The speech synthesis systems have evolved in the past decades. The first generation systems (1970s & early 1980s) adopted the approach of vocal tract simulation. In this case the output speech was generated from scratch with signal processing techniques on the basis of certain vocal tract model. Pre-defined rules were inevitable. But since hand written rules couldn't capture all the complexity of human speech, the generated speech could only reach basic intelligibility. The second generation systems (1980s & 1990s) tried to move away from explicit synthesis models and rely more on real speech data. Specifically diphones were extracted from real speech and concatenated to generate speech. In the concatenation process the pitch and timing of the diphones were modified with signal processing techniques and other techniques were applied at the boundaries. In the third generation systems (since late 1990s) real speech data became dominant, while signal processing was reduced to the minimum. The hidden Markov model and unit selection were two major techniques. Whereas the former was based on the statistical model of raw speech data, the latter used the raw data directly. This is still the state of the art. With the recent adoption of deep learning in speech synthesis, researchers in the field are now trying to enhance the current systems in various ways. But it's still early to announce a new generation of systems.

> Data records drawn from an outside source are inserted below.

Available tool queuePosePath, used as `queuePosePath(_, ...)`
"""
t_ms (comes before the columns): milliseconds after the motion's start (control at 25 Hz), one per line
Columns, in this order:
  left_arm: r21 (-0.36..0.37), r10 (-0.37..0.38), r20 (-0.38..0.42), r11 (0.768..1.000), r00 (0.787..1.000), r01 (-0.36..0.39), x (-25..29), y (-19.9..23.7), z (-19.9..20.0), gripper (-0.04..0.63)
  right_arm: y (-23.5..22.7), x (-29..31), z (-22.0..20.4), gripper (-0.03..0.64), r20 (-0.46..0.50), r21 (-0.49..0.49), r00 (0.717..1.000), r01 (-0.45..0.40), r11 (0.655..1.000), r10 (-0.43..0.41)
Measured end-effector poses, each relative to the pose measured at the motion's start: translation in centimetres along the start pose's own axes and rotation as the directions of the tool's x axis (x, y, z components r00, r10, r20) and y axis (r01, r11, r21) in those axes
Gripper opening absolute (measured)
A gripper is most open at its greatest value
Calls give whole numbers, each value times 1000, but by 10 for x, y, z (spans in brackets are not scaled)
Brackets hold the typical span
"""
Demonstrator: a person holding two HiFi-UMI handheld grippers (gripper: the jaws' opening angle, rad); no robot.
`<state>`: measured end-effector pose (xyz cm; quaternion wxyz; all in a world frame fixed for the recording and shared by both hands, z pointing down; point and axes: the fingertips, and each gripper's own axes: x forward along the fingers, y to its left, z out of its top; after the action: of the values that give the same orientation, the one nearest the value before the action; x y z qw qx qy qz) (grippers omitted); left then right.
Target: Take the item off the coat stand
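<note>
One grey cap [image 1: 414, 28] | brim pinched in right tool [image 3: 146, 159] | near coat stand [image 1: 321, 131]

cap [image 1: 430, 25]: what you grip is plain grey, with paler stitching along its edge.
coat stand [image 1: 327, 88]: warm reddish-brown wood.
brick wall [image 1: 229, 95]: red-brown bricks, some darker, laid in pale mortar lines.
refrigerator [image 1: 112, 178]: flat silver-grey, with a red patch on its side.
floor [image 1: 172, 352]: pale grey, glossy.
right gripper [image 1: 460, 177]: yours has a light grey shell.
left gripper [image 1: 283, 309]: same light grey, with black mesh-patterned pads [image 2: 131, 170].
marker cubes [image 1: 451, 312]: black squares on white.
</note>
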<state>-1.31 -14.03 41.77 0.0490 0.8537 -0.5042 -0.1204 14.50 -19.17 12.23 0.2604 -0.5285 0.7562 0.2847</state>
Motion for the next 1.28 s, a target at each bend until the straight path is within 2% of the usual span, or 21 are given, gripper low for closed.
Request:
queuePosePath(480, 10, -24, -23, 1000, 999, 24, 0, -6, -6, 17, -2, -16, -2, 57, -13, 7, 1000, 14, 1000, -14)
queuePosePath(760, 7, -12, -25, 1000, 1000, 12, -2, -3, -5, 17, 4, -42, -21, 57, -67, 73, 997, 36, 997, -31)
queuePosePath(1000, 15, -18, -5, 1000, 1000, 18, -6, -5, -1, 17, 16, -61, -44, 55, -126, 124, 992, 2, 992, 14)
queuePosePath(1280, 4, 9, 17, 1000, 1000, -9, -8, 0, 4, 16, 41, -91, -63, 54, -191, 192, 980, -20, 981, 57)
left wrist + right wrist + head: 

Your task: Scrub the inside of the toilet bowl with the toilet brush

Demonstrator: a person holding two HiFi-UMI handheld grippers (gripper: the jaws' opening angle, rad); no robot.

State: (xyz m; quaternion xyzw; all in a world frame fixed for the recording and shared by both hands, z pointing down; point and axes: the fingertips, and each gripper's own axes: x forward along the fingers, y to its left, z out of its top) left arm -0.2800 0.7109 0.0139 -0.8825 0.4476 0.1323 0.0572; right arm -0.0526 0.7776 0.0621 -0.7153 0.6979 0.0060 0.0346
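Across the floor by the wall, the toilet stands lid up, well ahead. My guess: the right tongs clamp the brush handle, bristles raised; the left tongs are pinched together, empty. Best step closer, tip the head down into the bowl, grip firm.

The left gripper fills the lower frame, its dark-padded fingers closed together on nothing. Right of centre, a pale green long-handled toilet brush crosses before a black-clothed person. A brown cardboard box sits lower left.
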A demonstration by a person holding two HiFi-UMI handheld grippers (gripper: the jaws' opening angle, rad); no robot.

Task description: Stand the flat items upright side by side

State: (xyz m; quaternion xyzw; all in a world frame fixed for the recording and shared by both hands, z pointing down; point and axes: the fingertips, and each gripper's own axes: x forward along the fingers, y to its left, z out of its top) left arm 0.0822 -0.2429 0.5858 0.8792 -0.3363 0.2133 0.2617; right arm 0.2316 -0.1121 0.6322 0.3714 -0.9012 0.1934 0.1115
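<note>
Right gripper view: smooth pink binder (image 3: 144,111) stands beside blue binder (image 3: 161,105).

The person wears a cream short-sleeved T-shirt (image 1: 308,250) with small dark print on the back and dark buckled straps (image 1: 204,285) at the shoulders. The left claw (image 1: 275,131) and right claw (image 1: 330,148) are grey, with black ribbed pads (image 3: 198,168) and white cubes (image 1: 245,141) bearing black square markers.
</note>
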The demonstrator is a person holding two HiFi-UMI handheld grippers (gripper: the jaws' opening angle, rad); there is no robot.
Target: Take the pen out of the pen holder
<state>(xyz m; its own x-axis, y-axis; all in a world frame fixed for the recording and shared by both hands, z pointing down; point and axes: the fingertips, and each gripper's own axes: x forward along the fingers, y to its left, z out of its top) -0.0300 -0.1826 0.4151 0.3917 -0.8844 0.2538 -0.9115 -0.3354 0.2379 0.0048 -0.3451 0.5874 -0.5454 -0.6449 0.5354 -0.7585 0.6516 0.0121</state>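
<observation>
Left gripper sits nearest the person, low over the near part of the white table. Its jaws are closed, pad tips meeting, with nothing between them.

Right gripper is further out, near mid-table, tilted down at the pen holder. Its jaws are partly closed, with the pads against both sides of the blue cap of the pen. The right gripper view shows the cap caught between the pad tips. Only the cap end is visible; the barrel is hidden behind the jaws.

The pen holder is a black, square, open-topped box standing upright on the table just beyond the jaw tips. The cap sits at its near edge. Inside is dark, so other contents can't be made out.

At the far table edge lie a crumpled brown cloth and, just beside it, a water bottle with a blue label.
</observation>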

We may summarize the following points:
- From rule-basedness to data-drivenness This was a distinct evolution pattern of the speech synthesis systems. From the first generation to the third generation the focus was shifted from rules to data.
- The importance of statistical model In cases where explicit rules don't work well, statistics becomes important. We see the same phenomenon when we move from physics to social sciences.
- The pursuit of naturalness This was the basic drive behind the evolution of the speech synthesis systems. Signal processing gradually gave way to raw data.
- Hardware support The evolution of speech synthesis systems was made possible by the advancement in hardware capabilities. From vocal tract simulation to unit selection the requirements on processing speed and memory have been greatly lifted.